TANGERANG, PUSATBERITA – Elemen mahasiswa Kota Tangerang menggelar aksi lanjutan Aksi Solidaritas dan Refleksi Reformasi di Bundaran Tugu Adipura Kota Tangerang pada Rabu, (21/5) 2025. Di tengah aksi, hujan deras mengguyur lokasi aksi.
Beberapa jam sebelum aksi dimulai cuaca memang agak mendung bahkan sempat hujan deras sedari siang. Langit abu-abu seolah menandakan hujan akan turun.
Massa aksi itu serentak berinisiatif membentangkan spanduk sebagai perangkat aksi untuk melindungi diri dari air hujan. Mereka bertahan di lokasi aksi sambil tetap menyampaikan aspirasi meski hujan turun semakin deras.
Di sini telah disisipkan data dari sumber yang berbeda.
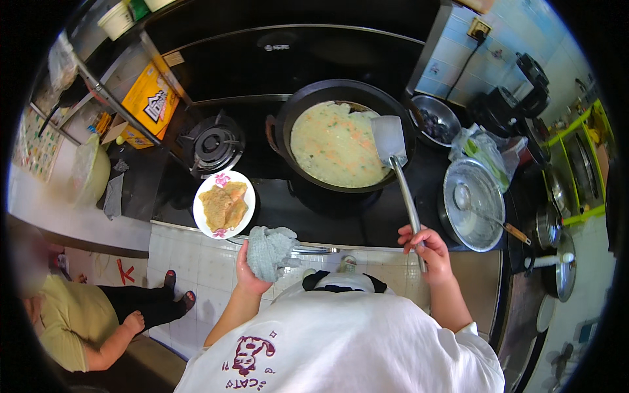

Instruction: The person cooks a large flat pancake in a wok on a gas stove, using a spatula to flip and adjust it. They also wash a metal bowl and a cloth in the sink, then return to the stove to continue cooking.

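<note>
A grey cloth (271, 251) is gripped in my left hand (249, 275), just in front of the counter edge. My right hand (432, 249) holds the metal handle of a spatula (389, 138), whose flat blade rests over the right side of a pancake. The pale pancake (339, 147), flecked with orange and green, covers the bottom of a dark wok (322, 92) on the stove. Beside my left hand, a white plate (201, 222) with pink flowers carries browned pancake pieces (223, 204).
An unlit gas burner (214, 143) lies left of the wok. At the right are a metal bowl (448, 179) with a ladle (463, 197), a smaller bowl (454, 109) of dark pieces and a plastic bag (484, 150). A person (81, 319) sits at the lower left.
</note>
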A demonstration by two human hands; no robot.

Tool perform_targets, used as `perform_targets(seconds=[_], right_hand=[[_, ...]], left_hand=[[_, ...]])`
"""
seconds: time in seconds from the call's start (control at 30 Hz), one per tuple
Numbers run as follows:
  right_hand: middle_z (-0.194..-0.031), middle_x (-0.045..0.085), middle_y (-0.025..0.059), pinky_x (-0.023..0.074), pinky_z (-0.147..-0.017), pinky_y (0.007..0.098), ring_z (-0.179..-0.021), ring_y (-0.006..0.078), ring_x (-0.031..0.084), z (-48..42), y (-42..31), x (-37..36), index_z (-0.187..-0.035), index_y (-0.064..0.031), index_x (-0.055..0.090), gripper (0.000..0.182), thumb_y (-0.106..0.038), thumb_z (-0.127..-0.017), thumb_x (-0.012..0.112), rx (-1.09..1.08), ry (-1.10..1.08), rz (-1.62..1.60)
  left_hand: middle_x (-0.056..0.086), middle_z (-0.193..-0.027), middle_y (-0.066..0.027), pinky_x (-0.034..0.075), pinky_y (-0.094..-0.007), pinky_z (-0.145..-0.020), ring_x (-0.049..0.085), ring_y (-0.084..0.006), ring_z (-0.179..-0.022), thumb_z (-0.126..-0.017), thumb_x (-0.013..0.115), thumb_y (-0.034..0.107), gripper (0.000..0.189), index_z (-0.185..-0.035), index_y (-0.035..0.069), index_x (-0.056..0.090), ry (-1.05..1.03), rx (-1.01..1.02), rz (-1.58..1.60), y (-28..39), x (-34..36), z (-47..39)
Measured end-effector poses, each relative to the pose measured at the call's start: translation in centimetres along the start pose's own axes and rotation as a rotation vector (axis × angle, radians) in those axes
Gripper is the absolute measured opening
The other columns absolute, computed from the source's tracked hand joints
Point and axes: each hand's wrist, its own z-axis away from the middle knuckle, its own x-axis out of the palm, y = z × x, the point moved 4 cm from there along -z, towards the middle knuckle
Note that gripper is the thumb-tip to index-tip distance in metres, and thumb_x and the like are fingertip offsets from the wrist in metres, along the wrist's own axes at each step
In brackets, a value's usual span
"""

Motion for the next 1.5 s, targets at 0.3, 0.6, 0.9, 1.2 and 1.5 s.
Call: perform_targets(seconds=[0.3,0.6,0.9,1.2,1.5], right_hand=[[-0.108,0.048,0.0221,0.0372,-0.084,0.0409,-0.098,0.0285,0.048,0.5,-5.6,-1.4,-0.094,-0.0029,0.048,0.056,-0.052,-0.07,0.061,-0.313,-0.024,0.294],[-0.098,0.054,0.0206,0.0412,-0.078,0.0375,-0.087,0.0255,0.053,1.4,-6.1,-3.5,-0.092,-0.0017,0.048,0.044,-0.041,-0.079,0.061,-0.433,0.142,0.462],[-0.092,0.059,0.0193,0.0445,-0.067,0.0302,-0.079,0.0216,0.057,1.9,-5.6,-6.5,-0.107,0.0004,0.046,0.039,-0.035,-0.089,0.046,-0.44,0.372,0.433],[-0.089,0.06,0.0188,0.0454,-0.066,0.0298,-0.076,0.0215,0.059,0.9,-5.8,-9.0,-0.115,0.0018,0.043,0.041,-0.031,-0.09,0.045,-0.448,0.402,0.456],[-0.087,0.061,0.0167,0.0458,-0.067,0.0298,-0.075,0.0199,0.058,-1.1,-5.5,-10.8,-0.112,0.0019,0.046,0.036,-0.026,-0.089,0.046,-0.458,0.378,0.467]], left_hand=[[0.05,-0.122,-0.008,0.037,-0.0469,-0.09,0.046,-0.0293,-0.113,-0.086,0.035,0.048,0.049,-0.121,0.016,0.048,-0.006,-0.029,-0.054,-1.2,1.3,-1.2],[0.048,-0.122,-0.0041,0.039,-0.0433,-0.086,0.047,-0.0256,-0.109,-0.082,0.04,0.052,0.055,-0.125,0.017,0.042,-0.05,0.286,-0.252,4.5,3.3,-2.5],[0.047,-0.123,-0.0033,0.035,-0.0417,-0.089,0.045,-0.0248,-0.109,-0.082,0.04,0.051,0.053,-0.124,0.018,0.043,0.121,0.369,-0.167,5.0,5.1,-3.0],[0.055,-0.111,-0.0068,0.039,-0.0421,-0.084,0.051,-0.0267,-0.1,-0.084,0.037,0.049,0.047,-0.114,0.015,0.05,0.11,0.172,-0.089,-0.3,5.0,-4.2],[0.055,-0.111,-0.0079,0.04,-0.043,-0.084,0.051,-0.0275,-0.101,-0.085,0.036,0.05,0.047,-0.113,0.016,0.051,0.162,0.191,-0.08,-1.8,5.8,-4.9]])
Koordinator aksi Aditya Nugraha berusaha meyakinkan massa aksi untuk tetap solid menyuarakan ekspresinya.
“Hari ini langit juga mendukung dan seakan bersedih dalam memperingati pahlawan reformasi terkhusus yang dibunuh dan hilang oleh negara,” Kata Aditya dalam orasinya.
Dalam aksi solidaritas dan refleksi reformasi ini, sejumlah elemen mahasiswa menyuarakan ketidakpuasannya terhadap kinerja pemerintahan Prabowo Subianto. Menurut Aditya, aksi hari ini merupakan bentuk kepedulian kita terhadap negara yang masih jauh dari tugas konstitusinya mensejahterakan rakyat.
Ada beberapa poin tuntutan yang dibawa oleh massa aksi tersebut, yakni waspada kembalinya UUD 1945 asli sebagai Tata Hukum Politik dan Tata Tertib Pemerintahan.
Aditya meyakini jika itu sampai terjadi maka keadaan demokrasi kita akan mati, sekaligus kedaulatan rakyat tidak ada gunanya lagi.
Selain itu tuntutan lainnya yaitu menghentikan program Makan Bergizi Gratis dan sekolah rakyat, yang dinilai tidak hanya menghamburkan uang negara.
“Iya hentikan MBG dan juga Sekolah Rakyat, ini akan menjadi persoalan yang laten. Sebab, sudah banyak di daerah-daerah yang menolak proyek MBG. Apalagi dengan (program) Sekolah Rakyat yang kami menilai sangat tidak efektif dalam pemerataan pendidikan,” tambah Aditya yang juga tergabung pada organisasi Serikat Mahasiswa Muslimin Indonesia Tangerang.
Massa aksi juga akan menuntut pemerintah untuk membatalkan sejumlah kebijakan, yaitu tarik TNI dari wilayah sipil-akademik yang meresahkan sebagian besar publik dan mahasiswa.
Masih Aditya, ia juga menyuarakan untuk tolak gelar pahlawan kepada Soeharto, yang secara historis di masa kepimpinan Soeharto terdapat 9 pelanggaran HAM berat, salah satunya pada peristiwa trisakti 1998 yang hingga hari ini belum diusut tuntas. Sangat tidak layak, ia berkata, pengangkatan Soeharto sebagai pahlawan.